Oriana corrió, y Gabriel se interpuso, pero el agresor le cortó el pulgar, le deshizo los tendones y una cascada de sangre salió de su mano derecha. En el forcejeo se cayó, y fue presa fácil. El chato le enterró el cuchillo, una vez en la cara y otra en el brazo. Los gritos de Oriana alertaron al celador de un negocio de la zona. Dos policías llegaron para socorrer a la víctima. La decisión fue ir a la terminal de transporte, “allí debía haber una ambulancia”, pensó rápido Oriana. Encontraron ayuda y se llevaron al hombre herido a un centro médico. En el recorrido, por la ventana, ella vio huyendo al agresor. “Empecé a gritar ‘¡él es, que lo agarren, él fue el que nos quiso matar’ ”, narró.
Los policías, que iban escoltando la ambulancia en una patrulla, lo capturaron. Una vez en la clínica, los uniformados le pidieron a Oriana que interpusiera la denuncia, así que tuvo que dejar a su pareja en el hospital e irse con el hombre que los atacó, en el mismo carro de policía, hasta la URI La Granja.
Era muy tarde. La hija de Oriana y Gabriel los estaba esperando en casa, sola. Ahí permanecía, estudiando con el celular. Como a la 1 de la mañana del 5 de marzo, con su esposo en la clínica, con la ropa empapada de sangre, llegó a donde su pequeña, en un apartamento minúsculo en el barrio México, de Ciudad Bolívar.
A las 4:30 a. m., cuando abre TransMilenio, se dirigió al hospital. A Gabriel le habían limpiado las heridas y aplicado algunos medicamentos, pero había un problema: se le había vencido el permiso de permanencia. A Oriana le dijeron que tenía que ir a Migración Colombia y luego afiliarse a una EPS.
Barreras en salud
No era una tarea fácil, debía dedicarse a resolver los trámites, y dejar a un lado el trabajo. Una tragedia para quien vive del día a día. Pasó por oficinas de la Cancillería, de Migración. Habló con la EPS. Iban cinco días, y a su esposo no lo operaban. Estaba con las heridas abiertas.
Buscó apoyo en organizaciones de venezolanos. Cuando al fin logró la afiliación, cinco días después de los hechos, en el hospital le dijeron que no tenían convenio con la EPS.
“Me dijeron que buscáramos un hospital. O sea, que yo sacara a mi esposo a la avenida, agarrara un carro y lo llevara a otro lado. Imagínese, y en las condiciones en las que estaba él, era inhumano”, recuerda. Algunos medios se acercaron a su historia, y con la presión de organizaciones de migrantes se logró que a Gabriel lo operaran el martes 9 de marzo, seis días después de casi ser asesinado.
Según explicó Ronald Rodríguez, vocero e investigador del Observatorio de Venezuela de la Universidad del Rosario, este tipo de situaciones suelen presentarse por la condición de irregular de algunos migrantes.

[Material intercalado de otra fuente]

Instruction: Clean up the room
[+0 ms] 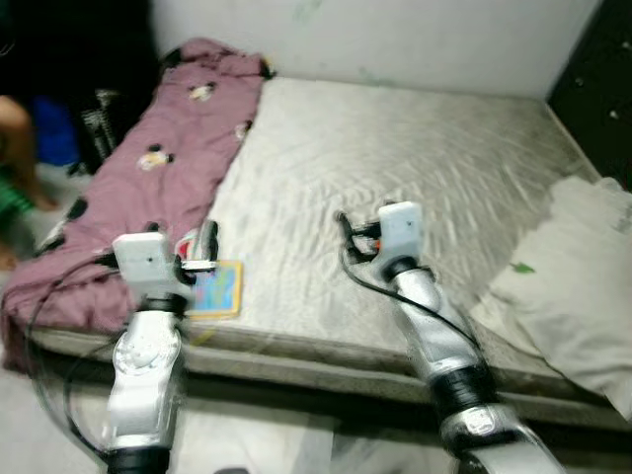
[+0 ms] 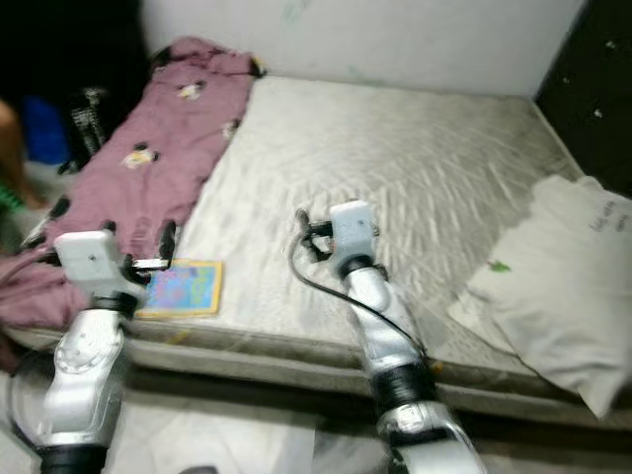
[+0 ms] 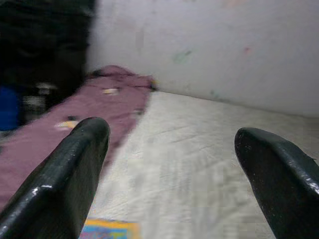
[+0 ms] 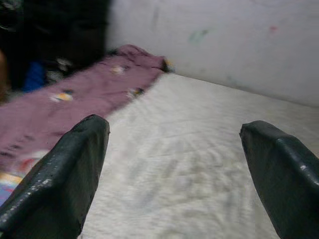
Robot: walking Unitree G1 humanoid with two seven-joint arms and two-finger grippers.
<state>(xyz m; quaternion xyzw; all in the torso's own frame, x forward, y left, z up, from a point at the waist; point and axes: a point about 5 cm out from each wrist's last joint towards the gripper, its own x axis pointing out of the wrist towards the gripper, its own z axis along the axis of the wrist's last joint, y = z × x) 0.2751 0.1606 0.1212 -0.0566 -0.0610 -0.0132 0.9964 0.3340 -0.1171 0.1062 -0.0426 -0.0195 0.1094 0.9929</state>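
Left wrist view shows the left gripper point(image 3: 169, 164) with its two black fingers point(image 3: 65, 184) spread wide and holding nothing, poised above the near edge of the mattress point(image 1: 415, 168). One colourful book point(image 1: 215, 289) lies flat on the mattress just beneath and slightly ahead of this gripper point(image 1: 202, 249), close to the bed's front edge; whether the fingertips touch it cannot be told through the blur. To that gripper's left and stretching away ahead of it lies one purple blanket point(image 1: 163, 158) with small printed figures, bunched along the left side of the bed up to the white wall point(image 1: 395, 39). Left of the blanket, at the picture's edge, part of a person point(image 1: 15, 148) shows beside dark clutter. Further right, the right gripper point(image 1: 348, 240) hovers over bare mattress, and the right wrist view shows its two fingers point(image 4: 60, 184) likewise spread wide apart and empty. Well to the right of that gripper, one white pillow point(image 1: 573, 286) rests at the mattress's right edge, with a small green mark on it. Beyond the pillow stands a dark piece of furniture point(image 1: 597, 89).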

Y no solo en términos de salud, también en justicia, seguridad y trabajo.
“Un venezolano de manera irregular no tiene instrumentos para denunciar un evento que le haya afectado, porque de hacerlo puede quedar en la mira de las autoridades, los pueden expulsar o deportar. Por eso es tan importante lo que se va a hacer con el estatuto de migración del Gobierno Nacional, porque trata de igualar un poco la cancha”, analizó el experto.

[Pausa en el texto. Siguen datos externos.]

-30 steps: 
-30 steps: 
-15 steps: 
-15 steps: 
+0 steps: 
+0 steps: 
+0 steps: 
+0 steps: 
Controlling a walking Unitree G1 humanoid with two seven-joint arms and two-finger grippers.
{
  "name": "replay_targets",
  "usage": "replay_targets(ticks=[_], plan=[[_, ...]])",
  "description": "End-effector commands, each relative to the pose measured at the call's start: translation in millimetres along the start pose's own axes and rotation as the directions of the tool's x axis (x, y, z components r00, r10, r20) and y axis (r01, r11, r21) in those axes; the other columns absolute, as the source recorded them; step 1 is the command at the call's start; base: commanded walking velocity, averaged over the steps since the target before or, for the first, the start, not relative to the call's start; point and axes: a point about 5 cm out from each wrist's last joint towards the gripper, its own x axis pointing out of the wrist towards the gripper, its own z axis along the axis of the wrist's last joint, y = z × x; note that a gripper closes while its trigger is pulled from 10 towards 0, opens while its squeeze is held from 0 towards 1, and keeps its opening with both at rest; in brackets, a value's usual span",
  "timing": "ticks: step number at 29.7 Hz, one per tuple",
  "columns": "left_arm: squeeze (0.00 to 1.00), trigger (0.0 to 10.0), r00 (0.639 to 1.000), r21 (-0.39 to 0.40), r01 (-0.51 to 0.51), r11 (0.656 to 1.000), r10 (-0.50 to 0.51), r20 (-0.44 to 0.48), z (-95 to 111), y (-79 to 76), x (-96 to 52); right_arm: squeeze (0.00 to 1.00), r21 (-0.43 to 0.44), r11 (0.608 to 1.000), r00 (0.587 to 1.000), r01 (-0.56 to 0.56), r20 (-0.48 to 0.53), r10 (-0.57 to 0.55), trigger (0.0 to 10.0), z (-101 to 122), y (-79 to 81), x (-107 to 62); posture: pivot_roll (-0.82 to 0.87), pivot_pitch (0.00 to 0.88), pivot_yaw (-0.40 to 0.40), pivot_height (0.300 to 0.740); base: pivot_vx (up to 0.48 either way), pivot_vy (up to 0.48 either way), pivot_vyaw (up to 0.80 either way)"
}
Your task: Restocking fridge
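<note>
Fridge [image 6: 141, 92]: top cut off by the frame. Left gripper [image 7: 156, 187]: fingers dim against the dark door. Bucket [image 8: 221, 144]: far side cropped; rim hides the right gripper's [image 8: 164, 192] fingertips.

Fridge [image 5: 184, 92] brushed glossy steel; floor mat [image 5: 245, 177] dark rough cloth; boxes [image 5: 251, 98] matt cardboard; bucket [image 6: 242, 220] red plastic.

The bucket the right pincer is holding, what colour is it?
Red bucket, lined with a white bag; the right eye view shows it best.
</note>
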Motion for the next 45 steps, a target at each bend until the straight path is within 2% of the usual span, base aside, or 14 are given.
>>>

Una vez Gabriel salió del centro médico, Oriana pidió ayuda para comprar una cama. Hizo una recolecta con amigos. No podía llevar a su esposo a que se recuperara en la colchoneta en la que dormían. La plata les alcanzaba para el arriendo y la comida, pare de contar. Pese a eso, estaban mejor acá que en su país.
En Barcelona, estado de Anzoátegui, esta pareja tenía una vida normal antes de la crisis social y económica en la que terminó Venezuela. Ella es administradora de empresas y trabajaba en una que se encargaba de prestarle servicios de ingeniería a PDVSA, la estatal petrolera. Gabriel es comerciante, fabricaba cocinas de mármol y granito. La niña asistía a un buen colegio.